Instructions for the task
Return every line in the entries below where the word "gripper" shows up.

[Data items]
++++++++
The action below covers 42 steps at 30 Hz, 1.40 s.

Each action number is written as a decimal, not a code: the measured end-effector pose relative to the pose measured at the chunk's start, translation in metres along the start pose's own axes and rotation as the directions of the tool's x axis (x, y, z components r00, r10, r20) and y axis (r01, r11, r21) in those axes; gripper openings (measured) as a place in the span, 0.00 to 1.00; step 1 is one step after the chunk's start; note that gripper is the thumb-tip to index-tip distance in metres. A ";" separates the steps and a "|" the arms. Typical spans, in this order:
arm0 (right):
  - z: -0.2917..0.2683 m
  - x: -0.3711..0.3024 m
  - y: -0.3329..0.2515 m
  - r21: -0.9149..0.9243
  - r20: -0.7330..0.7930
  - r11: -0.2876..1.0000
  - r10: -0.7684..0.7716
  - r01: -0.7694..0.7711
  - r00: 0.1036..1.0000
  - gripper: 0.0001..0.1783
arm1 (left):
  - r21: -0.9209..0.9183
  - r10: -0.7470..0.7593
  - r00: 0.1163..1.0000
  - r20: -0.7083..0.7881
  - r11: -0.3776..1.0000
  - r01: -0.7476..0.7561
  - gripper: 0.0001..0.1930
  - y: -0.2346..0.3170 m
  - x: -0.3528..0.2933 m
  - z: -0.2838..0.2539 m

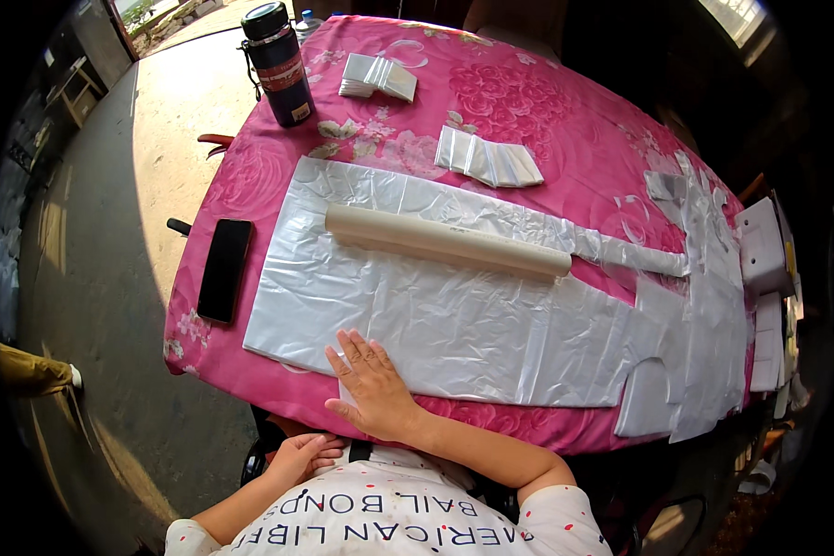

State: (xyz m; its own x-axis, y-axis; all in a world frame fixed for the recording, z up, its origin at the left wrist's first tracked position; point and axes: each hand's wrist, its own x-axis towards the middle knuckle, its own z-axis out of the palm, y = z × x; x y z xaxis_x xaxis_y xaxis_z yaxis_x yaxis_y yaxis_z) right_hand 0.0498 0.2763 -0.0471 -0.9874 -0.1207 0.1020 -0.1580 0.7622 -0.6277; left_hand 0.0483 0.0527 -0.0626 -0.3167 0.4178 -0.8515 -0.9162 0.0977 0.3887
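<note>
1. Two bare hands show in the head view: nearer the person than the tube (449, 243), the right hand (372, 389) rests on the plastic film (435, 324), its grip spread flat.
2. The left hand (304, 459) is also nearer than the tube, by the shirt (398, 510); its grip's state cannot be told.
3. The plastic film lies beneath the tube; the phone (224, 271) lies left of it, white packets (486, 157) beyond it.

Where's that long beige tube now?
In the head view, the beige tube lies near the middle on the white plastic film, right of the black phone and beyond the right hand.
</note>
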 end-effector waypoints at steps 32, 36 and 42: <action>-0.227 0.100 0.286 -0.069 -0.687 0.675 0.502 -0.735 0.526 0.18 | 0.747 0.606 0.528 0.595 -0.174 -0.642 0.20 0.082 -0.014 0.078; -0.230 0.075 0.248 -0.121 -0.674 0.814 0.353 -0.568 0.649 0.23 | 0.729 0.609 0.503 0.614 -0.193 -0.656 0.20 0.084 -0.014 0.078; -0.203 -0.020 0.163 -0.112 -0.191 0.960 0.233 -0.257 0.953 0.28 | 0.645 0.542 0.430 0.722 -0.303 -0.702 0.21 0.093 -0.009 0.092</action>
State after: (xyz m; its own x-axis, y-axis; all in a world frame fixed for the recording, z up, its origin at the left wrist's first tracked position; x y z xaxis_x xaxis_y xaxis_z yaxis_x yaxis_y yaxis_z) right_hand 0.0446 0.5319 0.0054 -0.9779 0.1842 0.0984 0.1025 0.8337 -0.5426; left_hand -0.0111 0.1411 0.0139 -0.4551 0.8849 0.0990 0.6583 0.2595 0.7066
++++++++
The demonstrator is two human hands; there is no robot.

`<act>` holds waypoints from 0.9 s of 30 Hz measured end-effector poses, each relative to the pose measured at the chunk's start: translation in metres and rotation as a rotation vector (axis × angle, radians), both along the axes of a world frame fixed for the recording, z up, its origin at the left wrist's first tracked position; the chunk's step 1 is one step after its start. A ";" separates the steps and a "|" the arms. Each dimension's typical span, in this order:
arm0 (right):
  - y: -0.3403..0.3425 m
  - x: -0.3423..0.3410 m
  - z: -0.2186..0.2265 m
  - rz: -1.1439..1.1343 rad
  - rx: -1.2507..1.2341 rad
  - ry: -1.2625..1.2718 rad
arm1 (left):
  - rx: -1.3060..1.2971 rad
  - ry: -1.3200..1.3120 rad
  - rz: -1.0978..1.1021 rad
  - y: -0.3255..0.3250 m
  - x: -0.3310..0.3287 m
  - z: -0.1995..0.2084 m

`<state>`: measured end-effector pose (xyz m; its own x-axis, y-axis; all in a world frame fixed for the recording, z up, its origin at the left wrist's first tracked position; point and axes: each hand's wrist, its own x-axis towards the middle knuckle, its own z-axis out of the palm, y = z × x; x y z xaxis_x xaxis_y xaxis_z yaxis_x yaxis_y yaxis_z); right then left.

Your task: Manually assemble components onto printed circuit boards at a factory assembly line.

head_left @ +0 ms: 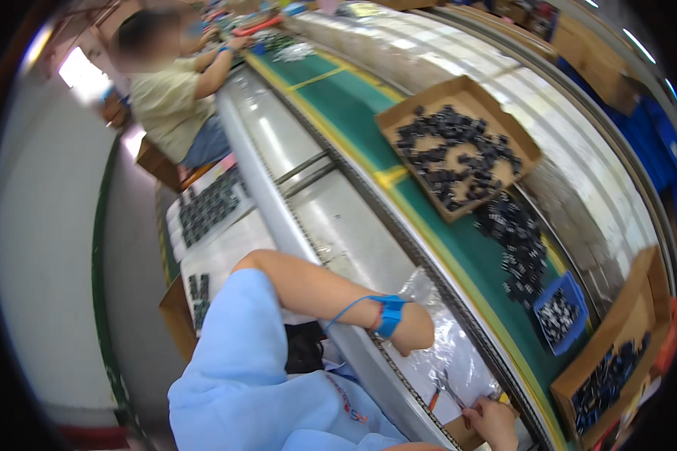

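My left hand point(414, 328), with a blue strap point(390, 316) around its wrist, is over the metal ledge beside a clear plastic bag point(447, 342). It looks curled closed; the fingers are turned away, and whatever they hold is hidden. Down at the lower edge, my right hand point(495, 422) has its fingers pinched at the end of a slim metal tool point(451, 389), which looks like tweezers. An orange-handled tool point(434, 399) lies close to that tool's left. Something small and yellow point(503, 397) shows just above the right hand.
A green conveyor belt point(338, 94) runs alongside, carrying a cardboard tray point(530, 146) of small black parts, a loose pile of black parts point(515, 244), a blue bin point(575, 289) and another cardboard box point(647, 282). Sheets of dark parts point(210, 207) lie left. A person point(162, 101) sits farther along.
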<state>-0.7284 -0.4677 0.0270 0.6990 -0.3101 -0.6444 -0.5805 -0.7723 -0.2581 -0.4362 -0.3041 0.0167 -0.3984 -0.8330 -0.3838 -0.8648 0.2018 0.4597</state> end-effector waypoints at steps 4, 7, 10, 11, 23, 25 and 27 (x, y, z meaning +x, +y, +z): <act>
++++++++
Answer to this task
Each action number is written as a decimal, not a code: the measured end-effector pose relative to the pose measured at the chunk's start, translation in metres along the start pose's own axes and rotation as the directions of the tool's x axis (x, y, z components r00, r10, r20) and y axis (r01, r11, r21) in those axes; gripper openings (measured) as a place in the span, 0.00 to 1.00; step 1 is one step after the chunk's start; note that gripper is the thumb-tip to index-tip distance in metres. A ";" separates the steps and a "|" the arms. Typical spans, in this order:
  - gripper: 0.0001..0.1783
  - gripper: 0.0001..0.1930

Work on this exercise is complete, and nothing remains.